[Problem description]:
From the line with "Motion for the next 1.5" onward, reproduce each line of the entries exactly, ending at the last one, and add nothing.

(Provided data begins)

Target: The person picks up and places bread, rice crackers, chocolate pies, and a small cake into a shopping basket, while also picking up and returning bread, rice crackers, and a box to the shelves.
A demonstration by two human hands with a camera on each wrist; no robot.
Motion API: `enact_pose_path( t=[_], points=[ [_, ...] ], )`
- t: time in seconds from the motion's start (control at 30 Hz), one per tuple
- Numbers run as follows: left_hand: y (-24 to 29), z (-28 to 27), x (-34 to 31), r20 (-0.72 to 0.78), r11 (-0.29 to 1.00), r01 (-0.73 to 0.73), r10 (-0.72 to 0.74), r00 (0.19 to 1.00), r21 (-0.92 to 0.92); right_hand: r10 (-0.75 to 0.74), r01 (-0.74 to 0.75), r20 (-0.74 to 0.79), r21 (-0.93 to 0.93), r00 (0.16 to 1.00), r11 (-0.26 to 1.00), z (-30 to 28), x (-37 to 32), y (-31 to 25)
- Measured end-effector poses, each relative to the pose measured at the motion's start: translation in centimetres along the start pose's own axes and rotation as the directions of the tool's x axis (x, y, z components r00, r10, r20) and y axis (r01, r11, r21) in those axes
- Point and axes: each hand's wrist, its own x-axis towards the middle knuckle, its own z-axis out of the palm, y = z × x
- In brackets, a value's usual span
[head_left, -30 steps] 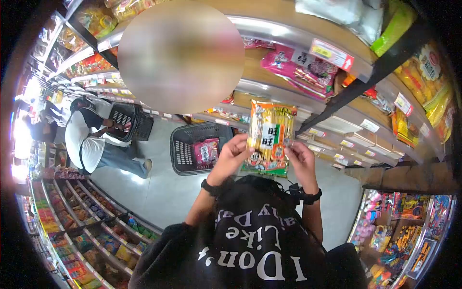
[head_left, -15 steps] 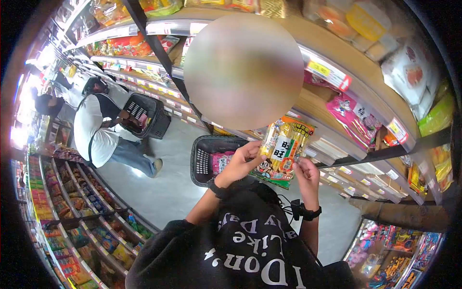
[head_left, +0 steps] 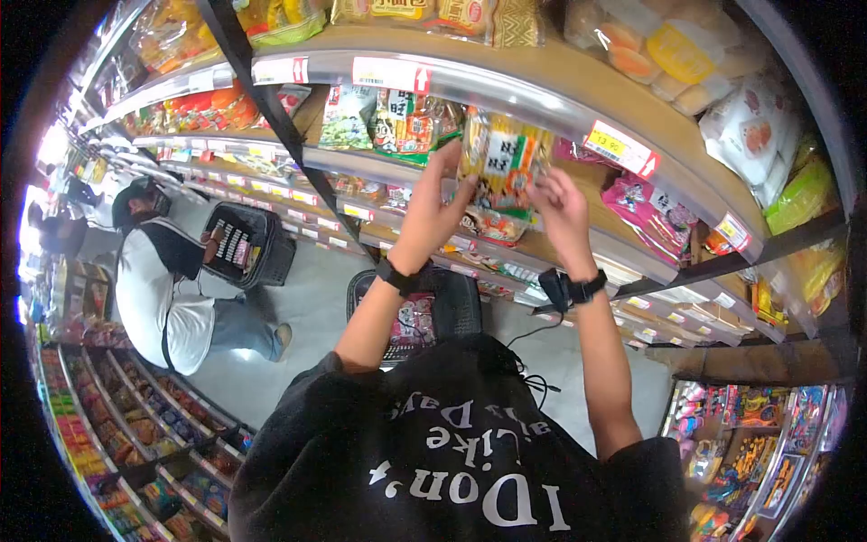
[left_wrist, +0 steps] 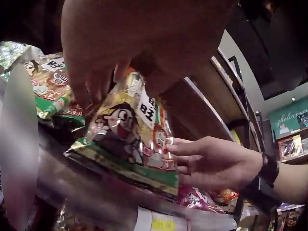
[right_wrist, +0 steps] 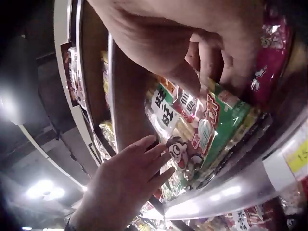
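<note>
At the shelf's [head_left: 312, 125] front edge, the snack bag [head_left: 502, 161] is flanked, apparently for steadiness, by the left hand [head_left: 436, 206], fingers extended, and the right hand [head_left: 565, 215], grip indeterminable.
</note>
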Motion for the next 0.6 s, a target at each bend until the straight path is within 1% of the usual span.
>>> enact_pose_path(
  t=[0.03,0.13,0.2,0.27,0.3,0.33,0.37,0.4,0.43,0.47,0.5,0.53,0.57,0.6],
  points=[
    [0.0,0.1,1.0,-0.025,1.0,0.004,-0.003,1.0,0.011,-0.027,0.027,-0.001,0.019,1.0,0.999,0.3,1.8,-0.2],
    [-1.4,0.5,2.2,-0.123,0.967,-0.156,0.183,0.975,0.2,-0.082,0.081,0.012,0.082,0.997,0.993,1.0,6.0,1.2],
    [-0.8,0.3,1.7,-0.082,0.97,-0.148,0.167,0.983,0.194,-0.106,0.101,0.035,0.124,0.994,0.987,1.6,8.1,3.0],
    [-0.2,-0.2,0.9,-0.059,0.964,-0.155,0.171,0.983,0.215,-0.056,0.047,0.062,0.131,0.997,0.99,1.6,9.1,4.1],
    [-0.2,-0.7,0.2,-0.046,0.969,-0.139,0.151,0.988,0.202,-0.035,0.024,0.079,0.135,0.996,0.991,2.0,9.4,3.9],
    [-0.4,-1.3,-0.9,-0.033,0.975,-0.118,0.127,0.991,0.19,0.004,-0.014,0.082,0.119,0.997,0.993,2.2,9.3,3.5],
    [-0.5,-1.9,-2.1,-0.02,0.979,-0.096,0.101,0.995,0.178,0.002,-0.01,0.087,0.094,0.996,0.996,2.4,9.4,3.7],
    [-0.7,-2.4,-3.4,-0.052,0.985,-0.035,0.044,0.998,0.168,0.001,-0.007,0.091,0.068,0.996,0.998,2.3,9.6,4.0],
    [-1.4,-3.1,-4.7,-0.036,0.989,0.014,-0.009,0.999,0.149,0.004,-0.008,0.096,0.04,0.995,0.999,2.3,9.5,4.1],
    [-2.2,-3.9,-6.3,-0.021,0.989,0.069,-0.067,0.998,0.129,0.029,-0.033,0.141,0.021,0.99,0.999,2.1,9.4,3.9],
    [-2.9,-4.6,-8.3,-0.007,0.985,0.133,-0.133,0.991,0.108,0.033,-0.037,0.15,0.029,0.988,0.999,2.3,8.7,3.4],
    [-3.3,-5.2,-10.1,-0.046,0.972,0.217,-0.213,0.976,0.086,0.035,-0.042,0.159,0.038,0.987,0.998,2.5,8.0,2.8],
    [-4.5,-6.1,-12.2,-0.044,0.943,0.329,-0.327,0.944,0.052,0.025,-0.034,0.167,0.05,0.986,0.998,2.8,7.8,2.2],
    [-5.6,-7.0,-14.4,-0.072,0.908,0.418,-0.415,0.907,0.035,0.062,-0.068,0.15,0.041,0.987,0.997,2.8,7.5,1.9]
  ],
)
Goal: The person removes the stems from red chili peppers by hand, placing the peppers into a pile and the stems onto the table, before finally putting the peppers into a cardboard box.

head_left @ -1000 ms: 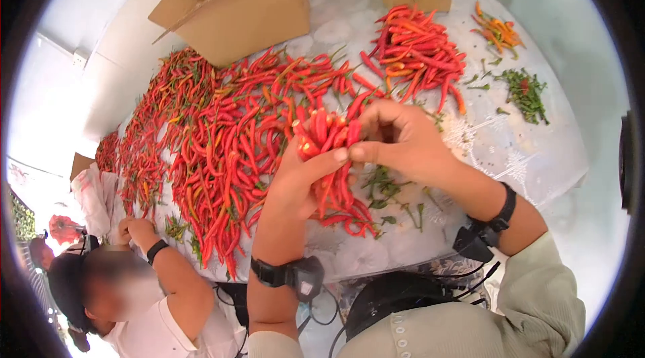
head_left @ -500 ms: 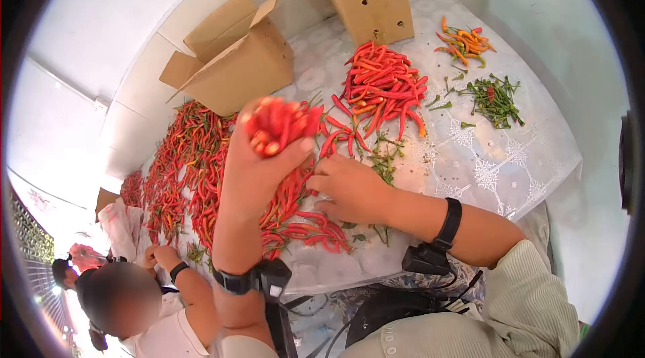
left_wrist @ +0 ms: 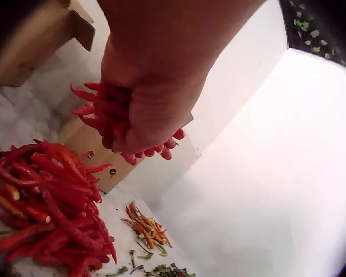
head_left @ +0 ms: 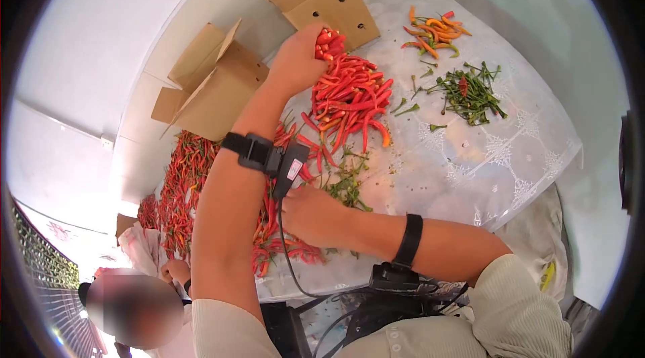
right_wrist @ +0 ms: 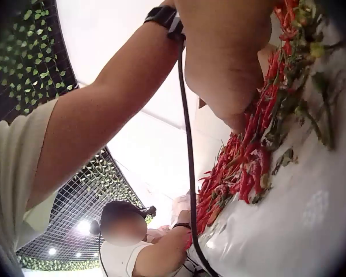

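Note:
The left hand (head_left: 299, 59) grips a bunch of red chillies (head_left: 330, 44) just above the far end of a heap of stemless red chillies (head_left: 353, 96). In the left wrist view its fingers curl round the bunch (left_wrist: 112, 112), beside a box with holes. The right hand (head_left: 312, 213) is low over the near chillies, left of some green stems (head_left: 346, 187); its fingertips are hidden in the head view. In the right wrist view that hand (right_wrist: 228, 63) reaches down to the red chillies (right_wrist: 248, 161), and whether it holds one does not show.
Two open cardboard boxes (head_left: 218, 93) stand along the wall. Orange chillies (head_left: 437, 32) and a pile of green stems (head_left: 474, 93) lie on the right of the table (head_left: 470, 176). Unsorted chillies (head_left: 178, 203) spread on the left, near another person (head_left: 138, 307).
The left hand has carried its bunch away from the body to the stemless heap. The right hand has parted from the bunch and moved down and left. The head view has shifted.

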`<state>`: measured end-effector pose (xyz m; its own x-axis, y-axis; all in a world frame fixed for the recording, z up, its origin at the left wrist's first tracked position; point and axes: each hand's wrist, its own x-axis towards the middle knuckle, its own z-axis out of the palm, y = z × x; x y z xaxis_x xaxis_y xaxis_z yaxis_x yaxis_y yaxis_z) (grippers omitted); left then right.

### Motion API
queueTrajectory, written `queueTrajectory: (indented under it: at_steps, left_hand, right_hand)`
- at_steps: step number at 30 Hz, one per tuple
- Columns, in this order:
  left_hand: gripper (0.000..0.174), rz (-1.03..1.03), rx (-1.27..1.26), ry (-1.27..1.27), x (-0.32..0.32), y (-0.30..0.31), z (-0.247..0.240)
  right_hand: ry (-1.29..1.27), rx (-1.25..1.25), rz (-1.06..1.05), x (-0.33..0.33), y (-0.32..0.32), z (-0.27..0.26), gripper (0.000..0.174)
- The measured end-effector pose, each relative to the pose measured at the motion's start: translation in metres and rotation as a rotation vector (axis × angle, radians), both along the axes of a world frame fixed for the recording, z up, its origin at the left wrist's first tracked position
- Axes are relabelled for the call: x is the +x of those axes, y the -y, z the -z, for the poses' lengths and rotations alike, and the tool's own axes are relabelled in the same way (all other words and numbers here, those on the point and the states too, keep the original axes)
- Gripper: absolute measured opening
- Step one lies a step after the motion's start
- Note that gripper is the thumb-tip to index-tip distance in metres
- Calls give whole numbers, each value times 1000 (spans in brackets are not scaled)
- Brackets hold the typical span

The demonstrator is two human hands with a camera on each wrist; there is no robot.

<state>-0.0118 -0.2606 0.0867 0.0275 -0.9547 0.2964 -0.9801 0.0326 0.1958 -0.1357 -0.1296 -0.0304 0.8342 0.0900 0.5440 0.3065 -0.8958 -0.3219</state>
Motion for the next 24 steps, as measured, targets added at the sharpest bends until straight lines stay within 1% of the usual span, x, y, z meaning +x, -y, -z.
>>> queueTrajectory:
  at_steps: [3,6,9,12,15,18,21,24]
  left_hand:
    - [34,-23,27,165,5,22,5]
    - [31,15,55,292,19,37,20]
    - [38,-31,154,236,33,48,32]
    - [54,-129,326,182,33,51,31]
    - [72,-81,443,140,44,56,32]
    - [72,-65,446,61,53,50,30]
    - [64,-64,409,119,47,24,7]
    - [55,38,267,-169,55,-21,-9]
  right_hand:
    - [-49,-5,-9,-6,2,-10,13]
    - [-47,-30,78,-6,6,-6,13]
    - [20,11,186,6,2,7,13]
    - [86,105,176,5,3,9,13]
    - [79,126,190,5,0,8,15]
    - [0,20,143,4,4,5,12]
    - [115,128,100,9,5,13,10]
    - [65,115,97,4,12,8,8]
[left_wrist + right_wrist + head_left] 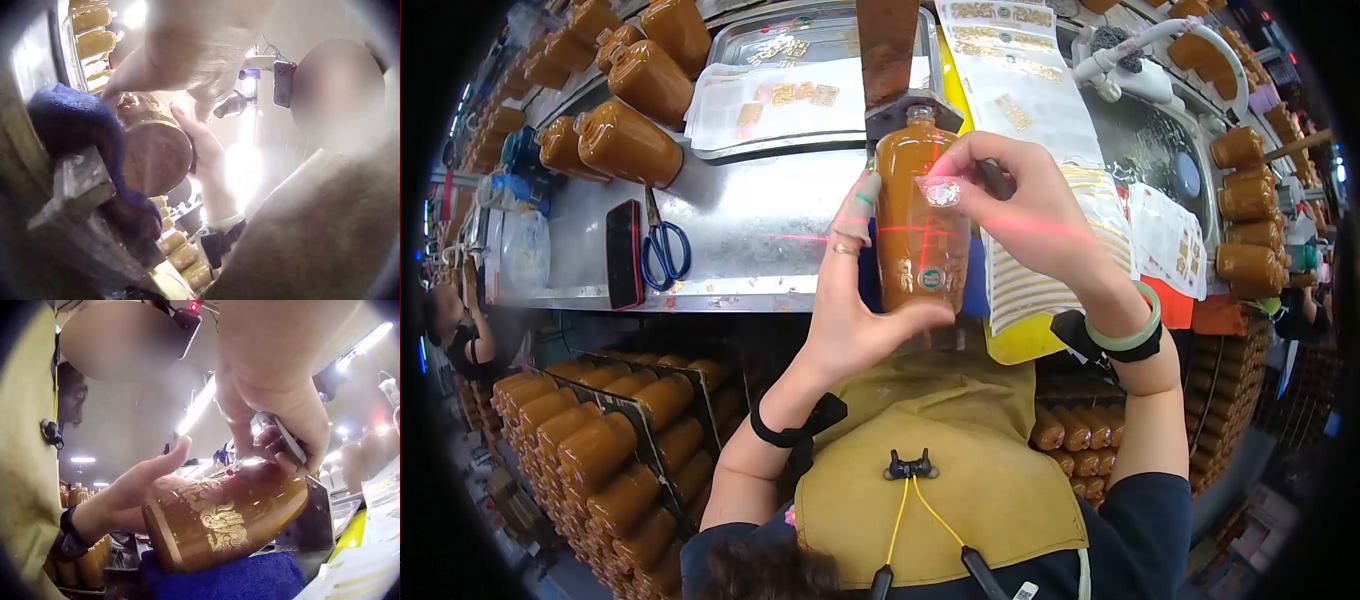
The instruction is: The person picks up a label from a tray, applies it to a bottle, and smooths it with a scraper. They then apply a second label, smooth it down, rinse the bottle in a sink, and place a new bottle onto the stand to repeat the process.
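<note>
A glossy brown bottle [910, 245] lies with its neck away from the body, on a blue cloth [219, 578]. My left hand [840, 310] holds its left side and base, fingers along the side and thumb across the lower end. Between thumb and forefinger, my right hand [1040, 205] pinches a small clear film with a white pattern [942, 193] over the bottle's upper right. A flat grey tool [287, 440] is tucked in the right hand. Gold ornament [222, 519] shows on the bottle's side in the right wrist view. The left wrist view shows the bottle's round base [156, 159].
Blue-handled scissors [665, 255] and a phone [625, 255] lie left on the metal bench [740, 210]. Sheets with gold pieces [785, 95] are on a tray behind. More sheets [1040, 250] and a sink with a tap [1105, 70] stand right. Brown bottles [630, 145] surround the bench.
</note>
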Demonstrator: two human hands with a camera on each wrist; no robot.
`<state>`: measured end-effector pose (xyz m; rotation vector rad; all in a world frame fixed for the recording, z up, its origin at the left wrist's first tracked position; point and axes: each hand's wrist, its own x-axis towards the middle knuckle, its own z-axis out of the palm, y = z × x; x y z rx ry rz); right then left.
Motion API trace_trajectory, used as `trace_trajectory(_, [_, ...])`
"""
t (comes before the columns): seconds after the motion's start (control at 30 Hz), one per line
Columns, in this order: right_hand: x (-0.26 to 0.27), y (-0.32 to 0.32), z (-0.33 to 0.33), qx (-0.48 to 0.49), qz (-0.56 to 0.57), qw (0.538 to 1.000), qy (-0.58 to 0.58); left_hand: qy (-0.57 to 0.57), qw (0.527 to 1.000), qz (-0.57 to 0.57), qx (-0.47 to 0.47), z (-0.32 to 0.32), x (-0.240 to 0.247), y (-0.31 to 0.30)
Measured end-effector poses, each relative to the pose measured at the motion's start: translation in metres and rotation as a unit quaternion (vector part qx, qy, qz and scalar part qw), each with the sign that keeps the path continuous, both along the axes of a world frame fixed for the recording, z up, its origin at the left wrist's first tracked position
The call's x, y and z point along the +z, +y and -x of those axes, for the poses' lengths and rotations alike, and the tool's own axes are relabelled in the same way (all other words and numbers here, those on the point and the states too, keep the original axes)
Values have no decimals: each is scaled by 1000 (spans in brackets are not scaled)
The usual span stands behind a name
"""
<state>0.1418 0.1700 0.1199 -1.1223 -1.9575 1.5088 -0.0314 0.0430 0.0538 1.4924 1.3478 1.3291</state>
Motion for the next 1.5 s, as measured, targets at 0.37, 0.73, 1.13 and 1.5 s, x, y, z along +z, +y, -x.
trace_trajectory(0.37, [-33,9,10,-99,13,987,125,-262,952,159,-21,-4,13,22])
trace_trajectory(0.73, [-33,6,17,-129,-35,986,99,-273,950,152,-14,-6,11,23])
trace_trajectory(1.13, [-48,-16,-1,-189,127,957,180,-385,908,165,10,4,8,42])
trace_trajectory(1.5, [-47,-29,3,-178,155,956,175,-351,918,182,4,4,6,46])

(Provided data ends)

[Answer box]:
Motion for the next 1.5 s, as measured, targets at 0.37, 0.73, 1.13 and 1.5 s, x, y, z along +z, +y, -x.
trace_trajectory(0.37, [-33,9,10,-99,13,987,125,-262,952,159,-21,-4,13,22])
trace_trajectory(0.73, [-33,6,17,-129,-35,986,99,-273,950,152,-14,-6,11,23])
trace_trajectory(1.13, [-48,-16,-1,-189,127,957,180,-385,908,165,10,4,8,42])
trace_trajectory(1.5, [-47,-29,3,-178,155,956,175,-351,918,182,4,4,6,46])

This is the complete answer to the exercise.